▽

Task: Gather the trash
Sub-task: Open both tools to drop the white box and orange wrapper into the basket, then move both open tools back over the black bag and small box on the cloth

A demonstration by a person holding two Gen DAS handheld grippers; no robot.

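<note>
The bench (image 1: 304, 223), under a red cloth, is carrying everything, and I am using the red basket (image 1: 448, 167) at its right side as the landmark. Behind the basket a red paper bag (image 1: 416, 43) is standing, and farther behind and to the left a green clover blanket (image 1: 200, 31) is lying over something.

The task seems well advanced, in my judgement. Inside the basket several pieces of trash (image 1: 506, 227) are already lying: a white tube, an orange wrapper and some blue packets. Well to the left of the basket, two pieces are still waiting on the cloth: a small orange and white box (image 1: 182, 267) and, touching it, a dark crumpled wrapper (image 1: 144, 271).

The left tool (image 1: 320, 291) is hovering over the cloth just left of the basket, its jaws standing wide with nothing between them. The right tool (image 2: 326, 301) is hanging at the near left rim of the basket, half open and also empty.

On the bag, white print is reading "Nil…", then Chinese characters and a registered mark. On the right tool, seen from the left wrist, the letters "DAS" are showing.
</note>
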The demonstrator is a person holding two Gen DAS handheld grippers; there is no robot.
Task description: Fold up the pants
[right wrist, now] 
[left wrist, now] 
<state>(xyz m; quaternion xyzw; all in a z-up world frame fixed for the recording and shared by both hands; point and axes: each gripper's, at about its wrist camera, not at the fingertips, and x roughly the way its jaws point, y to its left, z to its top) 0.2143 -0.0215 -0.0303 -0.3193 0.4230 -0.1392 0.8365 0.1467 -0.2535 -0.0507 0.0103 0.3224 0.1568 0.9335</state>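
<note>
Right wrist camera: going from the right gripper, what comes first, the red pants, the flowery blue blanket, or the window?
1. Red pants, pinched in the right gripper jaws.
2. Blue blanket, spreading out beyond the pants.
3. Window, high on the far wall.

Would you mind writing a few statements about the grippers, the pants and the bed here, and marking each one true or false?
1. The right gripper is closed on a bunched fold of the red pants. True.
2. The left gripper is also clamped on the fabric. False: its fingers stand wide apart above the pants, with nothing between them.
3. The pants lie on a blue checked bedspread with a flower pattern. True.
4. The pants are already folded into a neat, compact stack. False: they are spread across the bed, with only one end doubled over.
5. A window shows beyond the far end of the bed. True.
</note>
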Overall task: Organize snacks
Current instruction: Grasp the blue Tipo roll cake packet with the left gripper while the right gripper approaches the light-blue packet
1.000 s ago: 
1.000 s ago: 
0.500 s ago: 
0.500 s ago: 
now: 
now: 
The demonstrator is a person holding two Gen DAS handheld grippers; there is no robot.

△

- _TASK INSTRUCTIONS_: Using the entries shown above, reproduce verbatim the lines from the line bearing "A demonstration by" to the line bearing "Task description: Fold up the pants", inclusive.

- _EXERCISE OUTPUT_:
A demonstration by a person holding two Gen DAS handheld grippers; no robot.

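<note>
The bench (image 1: 304, 223), under a red cloth, is carrying everything, and I am using the red basket (image 1: 448, 167) at its right side as the landmark. Behind the basket a red paper bag (image 1: 416, 43) is standing, and farther behind and to the left a green clover blanket (image 1: 200, 31) is lying over something.

The task seems well advanced, in my judgement. Inside the basket several pieces of trash (image 1: 506, 227) are already lying: a white tube, an orange wrapper and some blue packets. Well to the left of the basket, two pieces are still waiting on the cloth: a small orange and white box (image 1: 182, 267) and, touching it, a dark crumpled wrapper (image 1: 144, 271).

The left tool (image 1: 320, 291) is hovering over the cloth just left of the basket, its jaws standing wide with nothing between them. The right tool (image 2: 326, 301) is hanging at the near left rim of the basket, half open and also empty.

On the bag, white print is reading "Nil…", then Chinese characters and a registered mark. On the right tool, seen from the left wrist, the letters "DAS" are showing.
</note>
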The demonstrator is a person holding two Gen DAS handheld grippers; there is no robot.
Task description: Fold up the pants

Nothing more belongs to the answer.